The Tumens would typically advance on a broad front, five lines deep. Three lines would be composed of horse archers,two of lancers. Once an enemy force was located, the Mongols would try to avoid risky or reckless frontal assaults (in sharp contrast to their European and Middle-Eastern opponents). Instead they would use diversionary attacks to fix the enemy in place, while their main forces sought to outflank or surround the foe. First the horse archers would lay down a withering barrage of arrow fire. Additional arrows were carried by camels who followed close by, ensuring a plentiful supply of ammunition.

Caracole Tactics -
The Mongols combined the basic arrow storm with hit-and-run tactics, changing horses regularly to keep them fresh. Approximately 60 or 80 men in each jaghun participated, the remaining acting as heavy cavalry. Each jaghun sent 20 men per wave. The waves fired several arrows as they charged, and then circled back to the Mongol lines after completing their charge, having loosed their final shot roughly 40–50m from the enemy line before wheeling around. This distance was close enough to pierce armor, but far enough from the enemy to evade a counter-charge. While circling back, the Mongols often used the ‘Parthian shot’. Since each man was equipped with 60 arrows the Mongols could maintain this barrage for almost an hour, perhaps longer if the number of men in each wave varied.

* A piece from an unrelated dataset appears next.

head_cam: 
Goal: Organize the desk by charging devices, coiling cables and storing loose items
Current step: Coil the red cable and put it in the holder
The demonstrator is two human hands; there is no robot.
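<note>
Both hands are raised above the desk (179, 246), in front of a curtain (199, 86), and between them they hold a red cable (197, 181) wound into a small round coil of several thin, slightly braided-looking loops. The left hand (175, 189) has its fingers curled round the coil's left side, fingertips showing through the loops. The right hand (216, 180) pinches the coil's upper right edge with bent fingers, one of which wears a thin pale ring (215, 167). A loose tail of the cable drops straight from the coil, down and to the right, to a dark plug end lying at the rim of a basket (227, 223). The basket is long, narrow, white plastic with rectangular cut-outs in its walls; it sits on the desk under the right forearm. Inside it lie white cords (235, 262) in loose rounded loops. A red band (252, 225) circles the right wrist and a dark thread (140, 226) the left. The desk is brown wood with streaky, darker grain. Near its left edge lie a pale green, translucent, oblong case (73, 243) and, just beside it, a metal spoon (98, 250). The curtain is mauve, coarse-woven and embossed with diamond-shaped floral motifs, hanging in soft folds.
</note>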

'' When they come to an engagement with the enemy, they will gain the victory in this fashion. They never let themselves get into a regular mêlée, but keep perpetually riding round and shooting into the enemy. And as they do not count it any shame to run away in battle, they will [sometimes pretend to] do so, and in running away they turn in the saddle and shoot hard and strong at the foe, and in this way make great havoc '' -Marco Polo

Flanking tactics and double envelopment -
Whenever possible, the Mongols preferred to surround their enemies by using their nerge training.As soon as the scouting screen of a Mongol army made contact with the enemy, the main body extended in front over as great a distance as possible so as to overlap the flanks of the hostile force. On closer contact and the approach of action, skirmishers went forward, and scouts were called upon to bring in reports about local topography, lines of communication, and the strength and disposition of the opposing troops.The Mongols sometimes confused an enemy by feinting towards his front and then unleashing their main attack against his rear. By attacking from several directions, the Mongols gave their enemies the impression that they were surrounded. By leaving a gap in their encirclement the Mongols allowed the enemy an apparent means of escape, whereas in reality it served as a trap. In their panic and desire to escape through this gap, the enemy often discarded their weapons to flee faster and rarely maintained their discipline. The Mongols then attacked them from the rear, as in their defeat of the Hungarians at Mohi in 1241. Mongol writer Dalantai(during Kublai) called this the ‘Open-the-End tactic’ and noted that the Mongols used it if the enemy seemed to be very strong and might fight to the death if trapped.

Feigned Retreat -

The feigned retreat was a classic tactic of steppe warfare practised since ancient times. A token force charged the enemy and then retreated, drawing the enemy in pursuit. The retreat might extend a great distance in order to stretch the enemy’s ranks and formations. Then at a pre-arranged location, other Mongol forces would attack from the flanks while the token force wheeled around and attacked from the front.Used to full effect at Kalka river 1223 and at Liegnitz 1241 as well as numerous other mongol battles.

Fabian Tactics -
At times the Mongols avoided combat with the enemy until they found an ideal location for a battle or had regrouped far-flung forces to confront their opponent. This tactic differed from the feigned retreat in which they attacked and then withdrew with the deliberate intent of luring the enemy into an ambush. Fabian tactics involved the avoidance of all direct contact with the enemy. The Mongol army would often divide into small groups to prevent it from being surrounded when necessary, and then regroup and launch a surprise attack on the enemy at a more opportune time.Fabian tactics also had the effect of exhausting the enemy by avoiding combat,the constant stress of the anticipation of an attack wore down some units.When the Mongols were confronted by opponents who had planted spears in the ground to prevent cavalry charges, they responded by withdrawing the bulk of their forces while a few detachments remained behind to harass the enemy. Eventually, their enemies would emerge from their defenses, either because of hunger or thirst or because they believed that the Mongols had withdrawn. The main Mongol force would then return and destroy them. Again, in this way the Mongols were able to choose a more opportune time to fight if the initial encounter did not go well.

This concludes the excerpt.